I look at Luisito and I think...what if? What if we can't, babe? Okay, so we adopt, we know this, but I wanted you and me, you know, we wanted...we wanted to do this. I wanted the baby to have your eyelashes and your nose and your thighs. Can we swing this if we can't? Can we deal with this level of disappointment? If we add this to everything we've been through will there be a giant surplus of bullshite? Will we implode?

And I feel a fear in my belly, a fear that my assumption of being able to snap my fingers and have children whenever I wanted might be being challenged. With every period now, I think, Hmmm. Okay, I guess not this month. No biggie.

"How long did it take you to get pregnant?" I quiz my sister, my sister in law, my friends.

"Oh a few months."

"We just stopped taking birth control to see what would happen."

But I feel menstrual pain like I never have before. The last time it kept me up the whole night. My periods are irregular now and fucked up and long. Things....they don't feel right.

"Acude inmediatamente al ginecologo". Go immediately to the gynecologist, my general practitioner told me, not knowing he was gonna scare the bloody life out of me by saying it with such urgency.

So I went to the gynecologist the next day and with clammy ass hands and trembling legs, and trying to act all, "No this ain't weird that my junk is all up in the air, yo. No, not at ALL. I'm cool", I mounted the handy stir-ups and offered my crotch up to the lovely phallic probe of truth, all the while chanting to myself:

Be thankful you have health insurance
Be thankful you have health insurance
Be thankful you have health insurance.

Ooof. This isn't supposed to hurt. I'm not supposed to be freakin' THE. FUCK. OUT. right now.

The doctor stared at the ultrasound and informed me that all my junk looked perfectamente normal.

Oh yeah, doc? Well, then why did you schedule me for a pelvic MRI? Then why did you make me do all those blood tests that made my arms go numb and my blood pressure drop and my lips turn blue?

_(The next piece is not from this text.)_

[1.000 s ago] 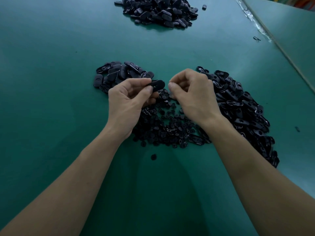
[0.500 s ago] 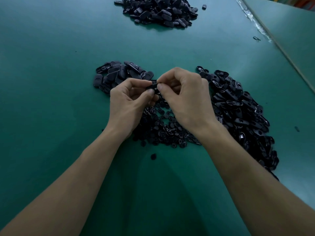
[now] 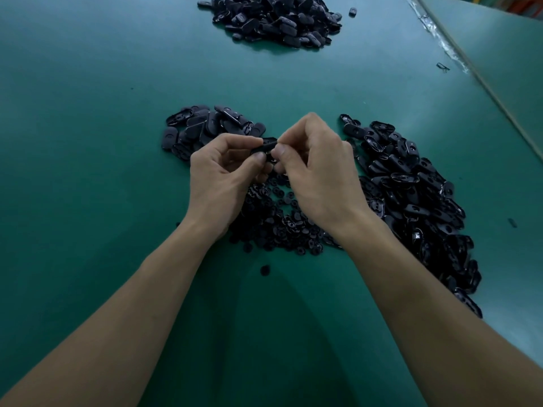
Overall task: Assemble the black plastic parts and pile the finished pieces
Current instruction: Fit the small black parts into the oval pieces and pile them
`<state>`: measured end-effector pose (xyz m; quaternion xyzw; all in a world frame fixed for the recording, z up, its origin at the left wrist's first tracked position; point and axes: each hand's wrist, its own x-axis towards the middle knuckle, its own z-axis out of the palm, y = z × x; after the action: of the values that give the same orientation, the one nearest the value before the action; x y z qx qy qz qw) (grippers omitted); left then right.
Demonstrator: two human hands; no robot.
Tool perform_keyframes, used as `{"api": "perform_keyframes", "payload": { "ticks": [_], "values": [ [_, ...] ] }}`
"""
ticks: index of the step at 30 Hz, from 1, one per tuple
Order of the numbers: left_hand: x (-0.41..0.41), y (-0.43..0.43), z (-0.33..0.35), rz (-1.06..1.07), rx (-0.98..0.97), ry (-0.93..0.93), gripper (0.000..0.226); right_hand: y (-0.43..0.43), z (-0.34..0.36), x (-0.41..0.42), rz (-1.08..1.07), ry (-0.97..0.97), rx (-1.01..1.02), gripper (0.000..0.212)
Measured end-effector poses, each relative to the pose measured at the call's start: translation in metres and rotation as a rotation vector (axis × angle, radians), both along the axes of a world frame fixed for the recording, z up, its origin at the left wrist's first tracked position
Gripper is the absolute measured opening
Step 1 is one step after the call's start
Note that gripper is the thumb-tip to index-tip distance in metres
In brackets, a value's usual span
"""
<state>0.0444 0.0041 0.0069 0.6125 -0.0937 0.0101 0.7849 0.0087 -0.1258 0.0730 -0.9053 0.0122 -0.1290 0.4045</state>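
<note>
I see one black oval part (image 3: pixel 265 146) held just above the surface, in the middle of the view, between the two hands. The left hand (image 3: pixel 220 177) pinches its left end with thumb and forefinger, and the other fingers are curled below. The right hand (image 3: pixel 321 177) pinches the right end in the same way, with its fingers bent in toward the palm. The two thumb tips are almost touching. Whether the right hand also presses a second small piece into the part, I cannot tell, because the fingers hide that place.

Directly under the hands lies a heap of small round pieces (image 3: pixel 282 227). One loose round piece (image 3: pixel 265 270) lies alone on the near side of it. Just far-left of the hands there is a small pile of oval shells (image 3: pixel 205 127). On the right, a long pile of glossy shells (image 3: pixel 411 195) runs from far to near. Well apart, at the far edge of the view, is a bigger pile of black oval pieces (image 3: pixel 276 19), with a single piece (image 3: pixel 352 11) just right of it. All of this lies on a green surface (image 3: pixel 88 142).
</note>
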Motion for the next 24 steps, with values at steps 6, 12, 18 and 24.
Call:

Be thankful you have health insurance
Be thankful you have health insurance
Be thankful you have health insurance.

I can't find the words to express the anxiety I'm feeling. Truth be told, I have serious issues with hypochondria, and anything medical-related makes me want to either faint or barf, but I can't shake this. Because I don't know that I can deal with more disappointment (centered around myself) right now. And I'm just fucking scared that something is wrong with me.